Ma le ore peggiori erano sempre quelle tra mezzanotte e l’alba, perché erano le più silenziose. C’ero solo io con un sacco di tempo per convincermi che le persone che scrivono libri e raggiungono i loro obiettivi nella vita sono semplicemente più intelligenti e migliori di me. Che l’idea che basti lavorare duro è un falso mito. A detta del mio coinquilino, in queste ore mi si poteva sentire aggirarmi per la casa come un’anima in pena, singhiozzando.
QUINTO E SESTO GIORNO
A questo punto avevo sviluppato una routine. Durante il giorno andavo al lavoro, poi andavo a casa, cenavo, lavoravo al mio libro e poi passavo le ore dopo le due di notte a fare attività fisica ascoltando podcast. Andavo in palestra, andavo a correre e avevo anche cominciato a lavorare al mio orto nel giardino di casa. Stare fermo dopo le due di notte era una tortura per cui avevo imparato a non pensarci e a continuare a fare cose. Poi facevo un pisolino di prima mattina, prima di andare di nuovo al lavoro e ricominciare da capo.
La cosa più difficile a questo punto era il fatto di non avere nulla da aspettare. La vita senza l’alternanza sonno-veglia è un ciclo continuo e se hai una giornata stressante al lavoro non hai una serata rilassante da aspettare con ansia. Tutto diventa un ciclo continuo e monotono. Il sole sorge, il sole tramonta. Vai al lavoro, vai a casa. Il ciclo si ripete.
SETTIMO GIORNO
Il settimo giorno ho cominciato a tossire. Il mio cervello è rimasto incastrato in un loop per cui continuavo a pensare a jingle televisivi degli anni Novanta. Ogni volta che mi sdraiavo per fare un pisolino sentivo questi jingle nella mia testa, roba che passava in tv quando avevo 12 anni. Una volta era il jingle di una pubblicità di camion, che faceva così:
Fletcher’s! Dal ’48, il modo migliore di spostare la tua merce. In città, in campagna, Fletcher’s non ti deluderà mai. Fletcher’s!!!
Ripetuto diverse volte, a volume sempre più alto. La sera stavo male. Sapevo che non sarei mai riuscito a restare sveglio in quelle condizioni, così mi sono messo a letto e mi sono arreso a un sonno di 48 ore filate.
Quando mi sono svegliato, ho contattato di nuovo Charlotte Ellett e le ho raccontato quello che mi era successo. Lei mi ha detto di non essere mai stata così male ma ha ammesso lo stress e la produttività esagerata permessale dal sonno polifasico a volte la portano abbastanza al limite. Ho consultato i vari forum sul tema ma nemmeno lì ho trovato testimonianze di persone che hanno avuto il mio stesso problema, quindi immagino che sia stata una cosa mia. Per un attimo ho pensato di riprovarci.

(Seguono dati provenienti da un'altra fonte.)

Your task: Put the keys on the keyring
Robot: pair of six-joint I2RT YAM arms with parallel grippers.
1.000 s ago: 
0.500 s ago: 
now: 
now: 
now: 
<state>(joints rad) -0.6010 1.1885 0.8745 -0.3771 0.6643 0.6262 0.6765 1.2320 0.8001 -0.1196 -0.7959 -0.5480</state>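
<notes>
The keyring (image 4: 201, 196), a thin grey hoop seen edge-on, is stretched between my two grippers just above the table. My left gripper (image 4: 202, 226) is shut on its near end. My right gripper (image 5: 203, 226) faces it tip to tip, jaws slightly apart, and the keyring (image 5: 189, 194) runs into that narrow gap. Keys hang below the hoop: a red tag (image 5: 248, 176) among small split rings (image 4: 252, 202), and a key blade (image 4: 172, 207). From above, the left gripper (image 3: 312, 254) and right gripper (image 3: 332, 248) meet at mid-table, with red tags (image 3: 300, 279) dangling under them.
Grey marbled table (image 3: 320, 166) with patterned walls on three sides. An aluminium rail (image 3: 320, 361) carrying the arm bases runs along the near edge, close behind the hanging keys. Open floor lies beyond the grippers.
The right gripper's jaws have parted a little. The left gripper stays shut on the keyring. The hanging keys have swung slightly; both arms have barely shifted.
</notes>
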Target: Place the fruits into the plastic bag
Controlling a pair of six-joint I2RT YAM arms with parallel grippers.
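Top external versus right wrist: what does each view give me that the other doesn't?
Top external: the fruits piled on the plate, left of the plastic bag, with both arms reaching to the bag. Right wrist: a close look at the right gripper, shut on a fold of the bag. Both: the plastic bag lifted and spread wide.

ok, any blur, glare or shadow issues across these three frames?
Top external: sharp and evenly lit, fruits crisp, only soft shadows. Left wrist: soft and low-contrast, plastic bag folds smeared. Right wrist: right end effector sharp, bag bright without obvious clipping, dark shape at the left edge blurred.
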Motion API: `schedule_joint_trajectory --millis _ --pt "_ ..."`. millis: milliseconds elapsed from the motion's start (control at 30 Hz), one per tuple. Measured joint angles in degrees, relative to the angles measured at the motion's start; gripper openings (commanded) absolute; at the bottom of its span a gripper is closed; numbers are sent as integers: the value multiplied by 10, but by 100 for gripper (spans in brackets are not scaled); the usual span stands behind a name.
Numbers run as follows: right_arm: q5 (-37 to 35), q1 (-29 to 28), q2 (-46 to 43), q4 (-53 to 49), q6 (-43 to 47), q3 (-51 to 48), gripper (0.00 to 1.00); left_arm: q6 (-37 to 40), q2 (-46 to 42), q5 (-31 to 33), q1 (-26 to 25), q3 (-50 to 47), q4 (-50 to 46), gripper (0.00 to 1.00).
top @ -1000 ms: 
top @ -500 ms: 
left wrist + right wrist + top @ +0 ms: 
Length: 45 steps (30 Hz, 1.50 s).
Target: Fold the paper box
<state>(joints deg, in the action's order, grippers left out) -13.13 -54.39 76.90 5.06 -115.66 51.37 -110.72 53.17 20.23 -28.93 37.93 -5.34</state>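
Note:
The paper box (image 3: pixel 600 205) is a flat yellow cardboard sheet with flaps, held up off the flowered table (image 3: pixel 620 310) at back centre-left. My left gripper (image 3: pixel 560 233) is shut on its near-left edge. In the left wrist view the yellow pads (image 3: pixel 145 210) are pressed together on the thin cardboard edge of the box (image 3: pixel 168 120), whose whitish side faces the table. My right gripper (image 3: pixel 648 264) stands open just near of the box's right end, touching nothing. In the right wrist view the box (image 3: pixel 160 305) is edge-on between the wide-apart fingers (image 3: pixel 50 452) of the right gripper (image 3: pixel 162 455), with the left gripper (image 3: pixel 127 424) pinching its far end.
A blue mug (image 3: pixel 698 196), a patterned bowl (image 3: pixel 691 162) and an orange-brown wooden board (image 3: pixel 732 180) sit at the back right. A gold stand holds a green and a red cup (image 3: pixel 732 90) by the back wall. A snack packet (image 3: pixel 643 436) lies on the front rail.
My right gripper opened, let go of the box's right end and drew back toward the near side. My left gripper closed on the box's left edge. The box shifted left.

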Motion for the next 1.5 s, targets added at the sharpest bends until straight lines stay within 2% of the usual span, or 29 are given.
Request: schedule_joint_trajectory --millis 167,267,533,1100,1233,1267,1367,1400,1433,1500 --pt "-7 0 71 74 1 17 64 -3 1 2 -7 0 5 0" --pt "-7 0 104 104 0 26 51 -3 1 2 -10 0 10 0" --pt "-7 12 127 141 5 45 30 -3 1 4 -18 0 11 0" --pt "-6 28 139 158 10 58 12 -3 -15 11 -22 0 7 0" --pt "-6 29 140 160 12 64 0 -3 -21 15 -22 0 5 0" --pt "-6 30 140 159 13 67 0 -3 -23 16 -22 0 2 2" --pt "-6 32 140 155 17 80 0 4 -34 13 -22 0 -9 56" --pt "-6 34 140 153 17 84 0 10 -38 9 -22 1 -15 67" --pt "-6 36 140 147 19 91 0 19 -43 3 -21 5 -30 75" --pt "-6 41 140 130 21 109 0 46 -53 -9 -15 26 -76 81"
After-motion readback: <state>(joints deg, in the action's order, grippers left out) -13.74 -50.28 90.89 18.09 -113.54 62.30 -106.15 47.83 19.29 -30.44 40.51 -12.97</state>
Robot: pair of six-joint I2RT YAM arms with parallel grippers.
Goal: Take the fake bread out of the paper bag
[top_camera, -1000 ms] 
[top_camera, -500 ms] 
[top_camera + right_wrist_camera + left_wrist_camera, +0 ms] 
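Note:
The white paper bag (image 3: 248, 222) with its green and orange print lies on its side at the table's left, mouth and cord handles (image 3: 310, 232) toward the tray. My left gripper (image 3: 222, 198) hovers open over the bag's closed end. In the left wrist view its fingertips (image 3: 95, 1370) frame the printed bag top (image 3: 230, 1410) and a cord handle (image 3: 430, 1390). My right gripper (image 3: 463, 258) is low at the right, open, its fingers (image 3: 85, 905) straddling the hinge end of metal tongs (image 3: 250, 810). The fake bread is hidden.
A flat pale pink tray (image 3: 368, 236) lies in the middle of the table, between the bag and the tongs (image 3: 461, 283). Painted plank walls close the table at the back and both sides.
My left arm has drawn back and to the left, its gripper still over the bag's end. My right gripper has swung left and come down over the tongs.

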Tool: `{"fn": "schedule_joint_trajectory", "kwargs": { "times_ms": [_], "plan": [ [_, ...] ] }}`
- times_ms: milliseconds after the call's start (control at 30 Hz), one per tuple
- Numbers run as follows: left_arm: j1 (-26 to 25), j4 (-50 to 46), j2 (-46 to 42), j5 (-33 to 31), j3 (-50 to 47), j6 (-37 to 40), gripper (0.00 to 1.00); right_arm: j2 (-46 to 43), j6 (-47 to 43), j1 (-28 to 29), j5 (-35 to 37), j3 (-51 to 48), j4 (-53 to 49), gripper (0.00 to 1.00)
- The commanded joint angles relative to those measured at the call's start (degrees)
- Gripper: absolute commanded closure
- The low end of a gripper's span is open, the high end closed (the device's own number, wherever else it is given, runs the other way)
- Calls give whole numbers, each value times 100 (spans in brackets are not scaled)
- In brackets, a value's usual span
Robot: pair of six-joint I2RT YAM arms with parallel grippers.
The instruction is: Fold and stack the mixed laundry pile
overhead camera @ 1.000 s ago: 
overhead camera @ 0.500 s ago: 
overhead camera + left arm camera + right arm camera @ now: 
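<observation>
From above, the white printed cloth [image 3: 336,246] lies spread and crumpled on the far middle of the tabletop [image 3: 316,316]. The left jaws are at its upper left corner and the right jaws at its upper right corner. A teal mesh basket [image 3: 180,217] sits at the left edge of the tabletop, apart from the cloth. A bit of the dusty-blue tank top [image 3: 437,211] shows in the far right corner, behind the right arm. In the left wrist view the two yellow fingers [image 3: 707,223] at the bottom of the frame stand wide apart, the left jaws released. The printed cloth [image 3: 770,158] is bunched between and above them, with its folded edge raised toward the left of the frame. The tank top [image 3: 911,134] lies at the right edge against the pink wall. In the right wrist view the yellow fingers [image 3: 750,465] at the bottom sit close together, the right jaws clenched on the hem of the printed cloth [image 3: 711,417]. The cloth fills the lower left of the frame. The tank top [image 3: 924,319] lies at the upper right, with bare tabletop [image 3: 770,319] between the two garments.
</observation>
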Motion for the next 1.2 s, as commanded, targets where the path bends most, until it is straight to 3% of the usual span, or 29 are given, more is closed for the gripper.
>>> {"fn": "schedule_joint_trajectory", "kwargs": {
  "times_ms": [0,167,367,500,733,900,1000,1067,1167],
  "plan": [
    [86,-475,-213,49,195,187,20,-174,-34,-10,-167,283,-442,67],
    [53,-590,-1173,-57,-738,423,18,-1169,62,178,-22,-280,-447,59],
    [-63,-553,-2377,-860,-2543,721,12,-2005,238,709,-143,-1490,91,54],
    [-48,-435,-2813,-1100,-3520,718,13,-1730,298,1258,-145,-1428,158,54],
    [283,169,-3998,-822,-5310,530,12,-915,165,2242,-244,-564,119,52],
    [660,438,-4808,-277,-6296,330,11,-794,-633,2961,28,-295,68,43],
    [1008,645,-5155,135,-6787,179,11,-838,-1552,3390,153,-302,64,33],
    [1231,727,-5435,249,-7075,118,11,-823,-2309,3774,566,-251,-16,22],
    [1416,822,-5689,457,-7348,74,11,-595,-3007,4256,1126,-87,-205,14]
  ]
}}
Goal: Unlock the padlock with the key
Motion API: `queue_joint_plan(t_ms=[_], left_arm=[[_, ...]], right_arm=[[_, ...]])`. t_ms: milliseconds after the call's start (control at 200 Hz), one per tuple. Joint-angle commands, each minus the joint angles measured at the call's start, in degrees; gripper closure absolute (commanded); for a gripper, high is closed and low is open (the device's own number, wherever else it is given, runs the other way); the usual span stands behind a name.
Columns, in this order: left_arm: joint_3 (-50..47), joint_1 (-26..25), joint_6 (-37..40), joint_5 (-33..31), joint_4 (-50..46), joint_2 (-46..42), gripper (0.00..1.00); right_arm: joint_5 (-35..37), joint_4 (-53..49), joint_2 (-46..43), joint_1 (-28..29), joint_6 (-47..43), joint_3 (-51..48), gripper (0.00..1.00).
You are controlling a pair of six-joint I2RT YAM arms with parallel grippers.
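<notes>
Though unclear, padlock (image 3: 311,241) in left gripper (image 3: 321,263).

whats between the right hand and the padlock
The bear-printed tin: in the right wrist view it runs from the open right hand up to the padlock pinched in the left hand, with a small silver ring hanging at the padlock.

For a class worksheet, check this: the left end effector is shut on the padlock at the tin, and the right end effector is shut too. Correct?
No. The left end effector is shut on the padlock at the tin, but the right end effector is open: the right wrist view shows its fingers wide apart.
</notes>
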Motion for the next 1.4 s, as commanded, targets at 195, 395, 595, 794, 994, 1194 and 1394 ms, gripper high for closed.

Poi ho deciso che era meglio di no. Se ripenso alla mia settimana di sonno polifasico mi sembra un’esperienza stranamente divertente, soprattutto per il modo in cui ha spezzato la routine della mia vita. E effettivamente in quel periodo sono riuscito a fare un sacco di cose—credo di aver portato a termine almeno metà delle cose sulla mia lista, più che altro perché di notte non avevo assolutamente niente da fare. E per quanto riguarda il libro, la prima stesura è finita. L’ho riletta dopo aver dormito e anche se non è un granché, almeno è finita. Ora si tratta solo di metterla a posto.